Newmont Mining expects to produce 1.5 million ounces of gold in Australia in 2019 due to lower mining rates at the Super Pit and continued stripping at Boddington in Western Australia.
This is offset by Tanami’s higher grades and throughput in the Northern Territory, where studies for a second expansion is under way. Newmont anticipates a funding decision for Tanami in the second half of 2019.
Newmont said optimisation work at the Super Pit in Kalgoorlie also continued to recover the impacted ounces from May’s rock falls.
The Super Pit suffered from two significant rock slides in its eastern wall earlier this year.
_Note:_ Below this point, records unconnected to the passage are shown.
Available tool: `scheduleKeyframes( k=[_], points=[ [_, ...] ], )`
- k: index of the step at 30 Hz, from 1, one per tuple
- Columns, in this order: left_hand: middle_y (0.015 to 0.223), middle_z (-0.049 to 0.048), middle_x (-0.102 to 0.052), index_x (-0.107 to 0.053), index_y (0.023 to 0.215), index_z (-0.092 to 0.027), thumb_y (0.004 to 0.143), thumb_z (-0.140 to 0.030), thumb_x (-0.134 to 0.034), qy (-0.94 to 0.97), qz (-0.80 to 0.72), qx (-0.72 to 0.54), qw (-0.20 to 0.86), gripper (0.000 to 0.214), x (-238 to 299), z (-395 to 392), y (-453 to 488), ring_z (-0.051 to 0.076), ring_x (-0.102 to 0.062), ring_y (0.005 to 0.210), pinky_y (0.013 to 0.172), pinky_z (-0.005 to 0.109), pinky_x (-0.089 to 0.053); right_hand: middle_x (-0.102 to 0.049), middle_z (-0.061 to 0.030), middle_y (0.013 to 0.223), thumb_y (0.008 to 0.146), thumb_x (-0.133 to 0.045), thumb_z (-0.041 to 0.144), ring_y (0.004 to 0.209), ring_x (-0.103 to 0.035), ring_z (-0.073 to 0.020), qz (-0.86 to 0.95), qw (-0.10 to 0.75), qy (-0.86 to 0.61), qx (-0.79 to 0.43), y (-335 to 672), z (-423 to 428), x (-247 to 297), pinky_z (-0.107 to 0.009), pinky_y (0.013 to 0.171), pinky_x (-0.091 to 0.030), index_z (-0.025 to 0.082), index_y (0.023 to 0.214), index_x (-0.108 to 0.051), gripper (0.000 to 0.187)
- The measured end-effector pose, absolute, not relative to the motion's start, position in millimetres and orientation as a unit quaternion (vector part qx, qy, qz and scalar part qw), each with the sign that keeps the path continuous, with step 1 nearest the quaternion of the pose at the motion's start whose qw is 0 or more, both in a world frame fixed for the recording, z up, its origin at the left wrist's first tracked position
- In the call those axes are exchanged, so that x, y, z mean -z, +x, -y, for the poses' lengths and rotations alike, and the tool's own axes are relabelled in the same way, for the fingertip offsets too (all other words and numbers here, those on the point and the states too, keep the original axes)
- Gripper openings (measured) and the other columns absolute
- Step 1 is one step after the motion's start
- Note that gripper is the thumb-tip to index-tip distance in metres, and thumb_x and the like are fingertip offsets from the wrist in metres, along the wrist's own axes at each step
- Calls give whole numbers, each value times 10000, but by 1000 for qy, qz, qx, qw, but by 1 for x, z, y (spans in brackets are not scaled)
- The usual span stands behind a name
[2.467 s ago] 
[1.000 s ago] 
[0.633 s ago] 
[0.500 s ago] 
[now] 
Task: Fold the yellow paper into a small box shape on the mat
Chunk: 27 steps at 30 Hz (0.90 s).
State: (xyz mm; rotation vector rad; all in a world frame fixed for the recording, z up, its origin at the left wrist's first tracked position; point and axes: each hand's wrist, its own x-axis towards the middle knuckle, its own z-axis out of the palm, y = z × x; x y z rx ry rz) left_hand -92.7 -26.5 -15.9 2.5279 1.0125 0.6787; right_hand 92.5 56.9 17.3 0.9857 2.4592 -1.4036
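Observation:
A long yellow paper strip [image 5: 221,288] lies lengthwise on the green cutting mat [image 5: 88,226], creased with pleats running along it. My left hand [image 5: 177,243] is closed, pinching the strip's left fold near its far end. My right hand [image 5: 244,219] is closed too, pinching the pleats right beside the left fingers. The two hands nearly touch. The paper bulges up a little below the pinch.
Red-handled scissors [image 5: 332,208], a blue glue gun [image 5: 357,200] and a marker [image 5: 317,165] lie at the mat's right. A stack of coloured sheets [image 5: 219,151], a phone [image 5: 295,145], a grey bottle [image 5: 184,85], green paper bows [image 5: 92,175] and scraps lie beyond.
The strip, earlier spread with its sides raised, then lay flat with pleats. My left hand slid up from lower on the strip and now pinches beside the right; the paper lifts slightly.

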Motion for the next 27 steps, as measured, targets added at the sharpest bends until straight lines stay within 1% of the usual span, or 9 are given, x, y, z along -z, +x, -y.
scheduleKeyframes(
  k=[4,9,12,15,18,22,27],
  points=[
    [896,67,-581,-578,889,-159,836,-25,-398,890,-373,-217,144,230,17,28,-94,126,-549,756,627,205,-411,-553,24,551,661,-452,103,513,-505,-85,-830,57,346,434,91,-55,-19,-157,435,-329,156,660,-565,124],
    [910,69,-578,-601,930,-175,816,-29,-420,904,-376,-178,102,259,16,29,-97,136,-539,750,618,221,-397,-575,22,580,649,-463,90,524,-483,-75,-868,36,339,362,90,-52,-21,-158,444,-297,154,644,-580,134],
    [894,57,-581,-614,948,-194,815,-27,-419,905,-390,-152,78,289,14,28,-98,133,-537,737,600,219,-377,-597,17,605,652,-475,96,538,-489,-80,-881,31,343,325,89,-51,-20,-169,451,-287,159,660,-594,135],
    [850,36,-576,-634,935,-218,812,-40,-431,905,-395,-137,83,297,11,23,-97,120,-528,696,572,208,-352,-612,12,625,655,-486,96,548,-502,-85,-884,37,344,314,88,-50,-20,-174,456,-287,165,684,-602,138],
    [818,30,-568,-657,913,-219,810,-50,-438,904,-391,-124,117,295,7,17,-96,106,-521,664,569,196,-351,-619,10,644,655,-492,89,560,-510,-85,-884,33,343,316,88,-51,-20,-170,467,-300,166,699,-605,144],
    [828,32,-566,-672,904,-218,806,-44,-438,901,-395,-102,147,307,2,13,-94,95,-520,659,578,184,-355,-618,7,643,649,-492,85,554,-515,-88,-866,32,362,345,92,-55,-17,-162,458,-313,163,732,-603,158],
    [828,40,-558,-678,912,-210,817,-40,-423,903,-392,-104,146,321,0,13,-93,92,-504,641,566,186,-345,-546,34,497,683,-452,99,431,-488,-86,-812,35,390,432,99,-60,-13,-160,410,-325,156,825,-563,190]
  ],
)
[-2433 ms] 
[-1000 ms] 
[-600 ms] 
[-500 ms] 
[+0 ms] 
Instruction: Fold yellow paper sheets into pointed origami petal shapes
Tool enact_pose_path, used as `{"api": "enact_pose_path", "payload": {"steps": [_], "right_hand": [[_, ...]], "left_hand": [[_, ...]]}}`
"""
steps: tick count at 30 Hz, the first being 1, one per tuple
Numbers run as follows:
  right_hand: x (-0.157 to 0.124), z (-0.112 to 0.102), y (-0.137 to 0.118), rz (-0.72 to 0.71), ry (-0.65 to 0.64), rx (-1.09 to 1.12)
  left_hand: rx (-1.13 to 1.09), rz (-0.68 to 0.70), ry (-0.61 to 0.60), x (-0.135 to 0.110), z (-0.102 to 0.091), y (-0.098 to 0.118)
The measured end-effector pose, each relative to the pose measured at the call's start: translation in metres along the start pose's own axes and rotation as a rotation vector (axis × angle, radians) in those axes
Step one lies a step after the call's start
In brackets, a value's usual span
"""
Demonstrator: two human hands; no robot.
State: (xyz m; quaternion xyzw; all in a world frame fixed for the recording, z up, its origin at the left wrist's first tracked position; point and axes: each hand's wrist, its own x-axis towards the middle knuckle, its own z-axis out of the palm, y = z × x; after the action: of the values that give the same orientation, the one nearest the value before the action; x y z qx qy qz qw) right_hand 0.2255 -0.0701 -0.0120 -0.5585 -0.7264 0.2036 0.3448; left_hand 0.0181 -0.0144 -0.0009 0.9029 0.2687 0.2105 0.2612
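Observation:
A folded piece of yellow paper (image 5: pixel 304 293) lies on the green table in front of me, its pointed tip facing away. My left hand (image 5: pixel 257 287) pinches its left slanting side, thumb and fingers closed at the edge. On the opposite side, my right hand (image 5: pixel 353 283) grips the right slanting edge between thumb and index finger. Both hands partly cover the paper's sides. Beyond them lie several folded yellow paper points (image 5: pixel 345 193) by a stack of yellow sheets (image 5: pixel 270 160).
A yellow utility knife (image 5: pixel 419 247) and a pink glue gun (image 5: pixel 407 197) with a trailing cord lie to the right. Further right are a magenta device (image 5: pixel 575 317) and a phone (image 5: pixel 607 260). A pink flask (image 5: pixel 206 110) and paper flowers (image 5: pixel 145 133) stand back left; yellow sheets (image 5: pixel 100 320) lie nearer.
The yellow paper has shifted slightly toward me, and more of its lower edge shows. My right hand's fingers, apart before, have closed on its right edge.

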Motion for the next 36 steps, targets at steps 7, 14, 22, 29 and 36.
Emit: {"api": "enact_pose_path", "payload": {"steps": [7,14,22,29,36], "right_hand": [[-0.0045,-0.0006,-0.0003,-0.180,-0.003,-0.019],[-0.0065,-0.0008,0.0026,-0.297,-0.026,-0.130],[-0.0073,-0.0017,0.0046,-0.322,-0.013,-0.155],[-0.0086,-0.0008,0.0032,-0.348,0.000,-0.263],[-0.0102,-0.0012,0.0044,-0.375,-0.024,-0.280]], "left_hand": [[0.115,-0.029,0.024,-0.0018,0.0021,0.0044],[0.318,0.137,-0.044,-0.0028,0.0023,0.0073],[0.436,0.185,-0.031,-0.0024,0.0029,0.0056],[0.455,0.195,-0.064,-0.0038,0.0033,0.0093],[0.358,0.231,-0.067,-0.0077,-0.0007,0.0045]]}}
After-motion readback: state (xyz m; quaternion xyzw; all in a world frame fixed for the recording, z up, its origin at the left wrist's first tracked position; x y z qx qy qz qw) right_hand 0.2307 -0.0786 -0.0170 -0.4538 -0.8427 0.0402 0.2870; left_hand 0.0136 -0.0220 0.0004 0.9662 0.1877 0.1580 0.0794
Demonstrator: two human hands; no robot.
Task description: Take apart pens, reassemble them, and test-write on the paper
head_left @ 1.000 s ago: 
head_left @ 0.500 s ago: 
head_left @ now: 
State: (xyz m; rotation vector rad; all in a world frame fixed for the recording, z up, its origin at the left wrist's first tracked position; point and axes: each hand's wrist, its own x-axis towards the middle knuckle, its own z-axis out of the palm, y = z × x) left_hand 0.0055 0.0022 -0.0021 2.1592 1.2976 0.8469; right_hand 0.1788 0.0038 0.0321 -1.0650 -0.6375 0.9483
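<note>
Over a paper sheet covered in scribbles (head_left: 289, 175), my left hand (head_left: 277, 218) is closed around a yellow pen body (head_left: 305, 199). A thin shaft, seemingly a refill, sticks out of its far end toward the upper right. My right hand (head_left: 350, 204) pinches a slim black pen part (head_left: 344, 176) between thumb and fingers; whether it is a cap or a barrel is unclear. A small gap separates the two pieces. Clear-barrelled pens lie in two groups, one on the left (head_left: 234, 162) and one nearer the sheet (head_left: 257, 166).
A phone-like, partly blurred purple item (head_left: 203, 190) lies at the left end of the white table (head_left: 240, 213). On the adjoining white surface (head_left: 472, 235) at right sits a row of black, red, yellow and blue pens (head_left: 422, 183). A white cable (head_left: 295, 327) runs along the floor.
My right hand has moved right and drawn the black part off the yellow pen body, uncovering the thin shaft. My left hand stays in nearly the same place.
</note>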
The Kalgoorlie Consolidated Gold Mines (KCGM)-operated mine – a joint venture between Newmont and Barrick Gold – is still undergoing studies to remediate the mine.
The operation will, however, be expanded for the first time in nearly a decade, with first production blast taking place at the new Morrison layback area last month.
Newmont’s gold production is also expected to reach 1.6 million ounces in 2021 as Boddington accesses higher grade ore.
Chief executive officer Gary J. Goldberg said, “Our proven strategy will deliver stable gold production at competitive costs over at least the next five years as we continue to deliver value-accretive projects across our four regions.”
Newmont’s 2019 gold production guidance across the board is forecast at 5.2 million ounces, which is a mid-point of last year’s guidance range of 4.9 and 5.4 million ounces.
The company foresees a fall in its gold output in the subsequent years, with 4.9 million ounces in 2020, and between 4.4 and 4.9 million ounces per year through to 2023, excluding other development projects which are yet to be approved.
Gold costs are also expected to increase across Newmont’s Australian operations in 2019, driven by the continued stripping at Boddington and the drawdown of lower grade stockpiles at KCGM.
The completion of Tanami’s power project and its switch to natural gas is foreseen to ease these costs, as its power costs will be slashed by around 20 per cent in the first quarter of 2019.